The Xinkova female is a wonderful young lady! So glad she’s so successful, looking forward to her news. What a list of interesting birds! Grey Herons live here where we live as well, they are large beautiful birds that opportunistically change the construction of their nests, it depends on the location they build it. They are voracious predators and eat anything they can. Weavers always leave me in awe, rhe way they intertwine the grass. The Spurlfow clearly is aware of the vulnerability of her eggs, after all she can’t fly like others. Beautiful blog

Ross your foto’s are stunning and thanks for showing us the different nest. We have a Woodlands Kingfisher in the tree in my neighbors yard. There is a small hole in the bark and it sounds like 3 or 4 chick’s in there. Both parents feed the chick’s and you can hear the chick’s chirpping in the hole. Can not wait to see them come out there and learn to fly. The red billed ox pecker sleeps in the roof at night. We stay in a reserve and have stunning bird life here with different antelope, zebras, blue wildebeest, giraffe’s and many more animals.

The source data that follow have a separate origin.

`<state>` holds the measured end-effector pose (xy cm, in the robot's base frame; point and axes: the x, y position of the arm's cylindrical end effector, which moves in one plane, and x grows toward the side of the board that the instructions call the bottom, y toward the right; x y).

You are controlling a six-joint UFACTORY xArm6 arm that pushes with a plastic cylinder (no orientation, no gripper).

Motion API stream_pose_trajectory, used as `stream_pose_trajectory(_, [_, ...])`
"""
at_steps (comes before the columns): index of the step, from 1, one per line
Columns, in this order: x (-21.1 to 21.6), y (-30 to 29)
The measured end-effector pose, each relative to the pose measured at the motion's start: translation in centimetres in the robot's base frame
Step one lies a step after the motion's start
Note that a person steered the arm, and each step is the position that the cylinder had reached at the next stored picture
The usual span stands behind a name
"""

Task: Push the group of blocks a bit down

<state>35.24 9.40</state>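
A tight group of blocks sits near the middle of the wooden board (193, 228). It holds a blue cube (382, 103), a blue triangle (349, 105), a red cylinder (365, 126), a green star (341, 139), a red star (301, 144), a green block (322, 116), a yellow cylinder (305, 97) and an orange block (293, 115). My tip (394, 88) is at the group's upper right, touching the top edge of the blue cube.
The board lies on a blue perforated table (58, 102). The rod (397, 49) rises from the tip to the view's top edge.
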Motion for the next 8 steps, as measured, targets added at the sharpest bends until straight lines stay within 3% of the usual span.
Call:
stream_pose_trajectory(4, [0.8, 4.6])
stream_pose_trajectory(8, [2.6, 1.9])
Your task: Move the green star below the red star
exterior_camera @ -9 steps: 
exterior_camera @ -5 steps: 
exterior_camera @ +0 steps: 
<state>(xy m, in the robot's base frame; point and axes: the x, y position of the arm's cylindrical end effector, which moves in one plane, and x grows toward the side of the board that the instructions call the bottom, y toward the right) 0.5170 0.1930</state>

Interesting how each creature has evolved to take advantage of its own special traits. Thank Ross for the look at some of the nests and nesting habits of the birds of Londolozi.

Interesting reading Ross, and I’m surmising that most of these birds mentioned, hatch and raise their chicks during the summer months. For one visiting early autumn, are there still any nests with eggs/chicks and if so, what species? Perhaps during this next visit I can improve my bird identification…..

Good read Ross – I wonder if any bird nesting one way has evolved to nest in another over time?

I love the variation and intricacies (or not) of bird nests. Birds truly are natures architects. I found a small nest from last season in my neighborhood the other day, after it had been blown out of a tree. It was a beautiful cup style nest with twigs, grasses and animal hair and fur.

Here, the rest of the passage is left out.